##### Dataset extract #####
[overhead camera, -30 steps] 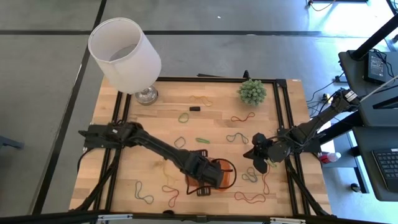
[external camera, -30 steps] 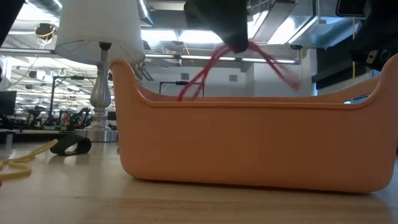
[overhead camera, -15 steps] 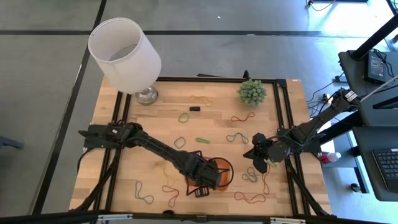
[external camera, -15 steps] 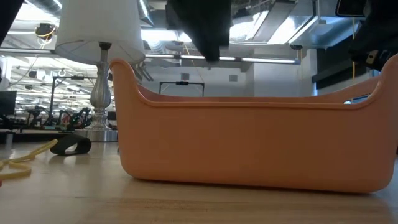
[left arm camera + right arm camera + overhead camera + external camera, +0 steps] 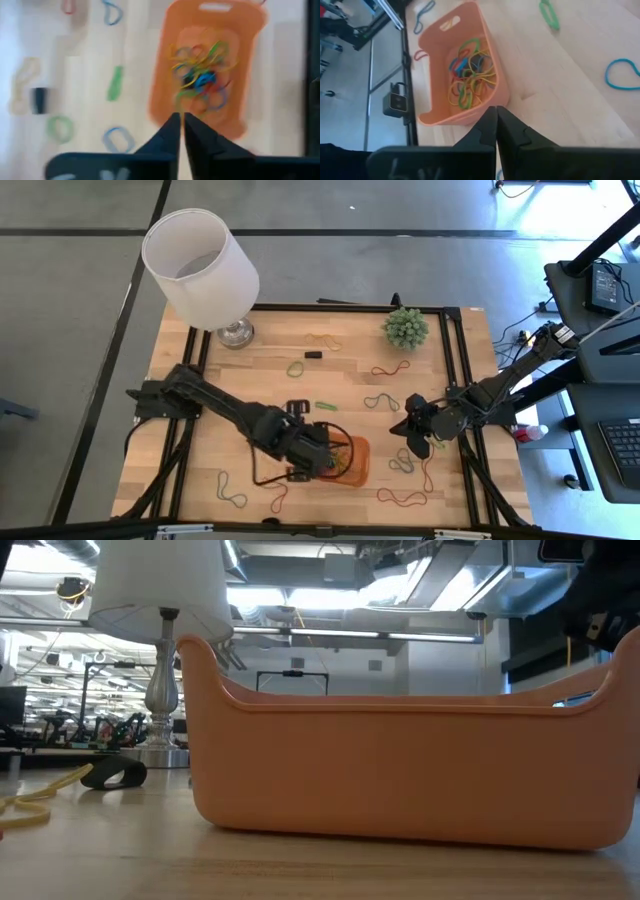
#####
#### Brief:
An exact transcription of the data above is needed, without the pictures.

#### Response area:
[overhead camera, -30 steps] 
[external camera, -30 steps] 
[overhead camera, -15 steps] 
[external camera, -15 steps] 
[left arm camera + right arm camera + overhead camera + external camera, +0 steps] 

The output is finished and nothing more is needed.